Work instructions: Leave the pictures out and return every line below exactly.

******************************

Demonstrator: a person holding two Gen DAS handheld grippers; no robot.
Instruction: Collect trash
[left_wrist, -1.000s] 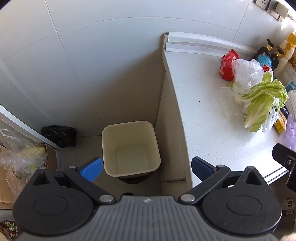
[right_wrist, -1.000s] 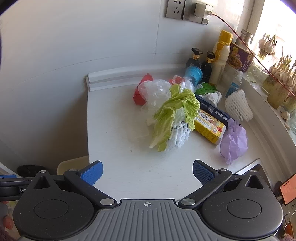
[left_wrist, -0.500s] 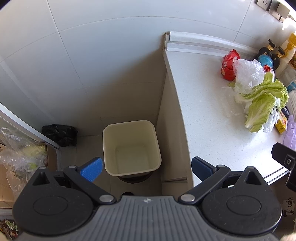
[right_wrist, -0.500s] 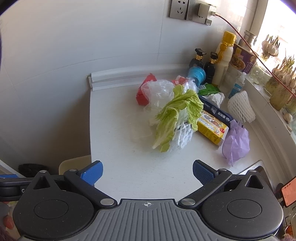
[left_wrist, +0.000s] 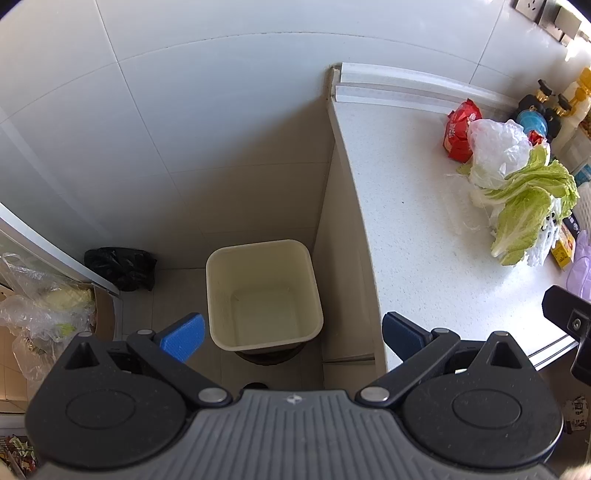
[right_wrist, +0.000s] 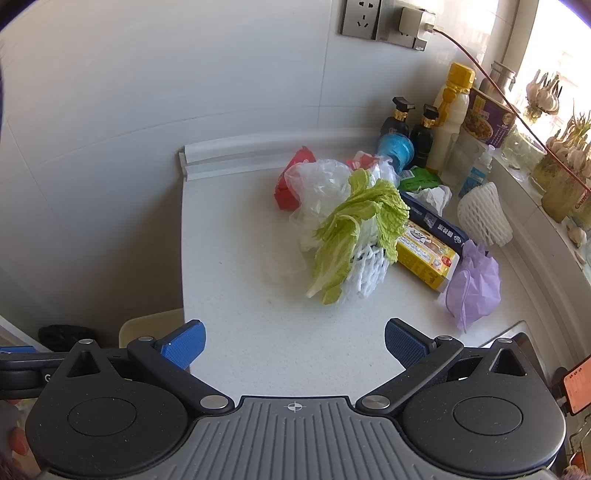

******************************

Task answer:
Demonstrator: a person holding two Gen DAS handheld grippers; no robot.
Instruction: Collect trash
[left_wrist, -1.000s] 
[right_wrist, -1.000s] 
[left_wrist, -0.500s] 
[right_wrist, -0.500s] 
[left_wrist, +0.000s] 
[right_wrist, +0.000s] 

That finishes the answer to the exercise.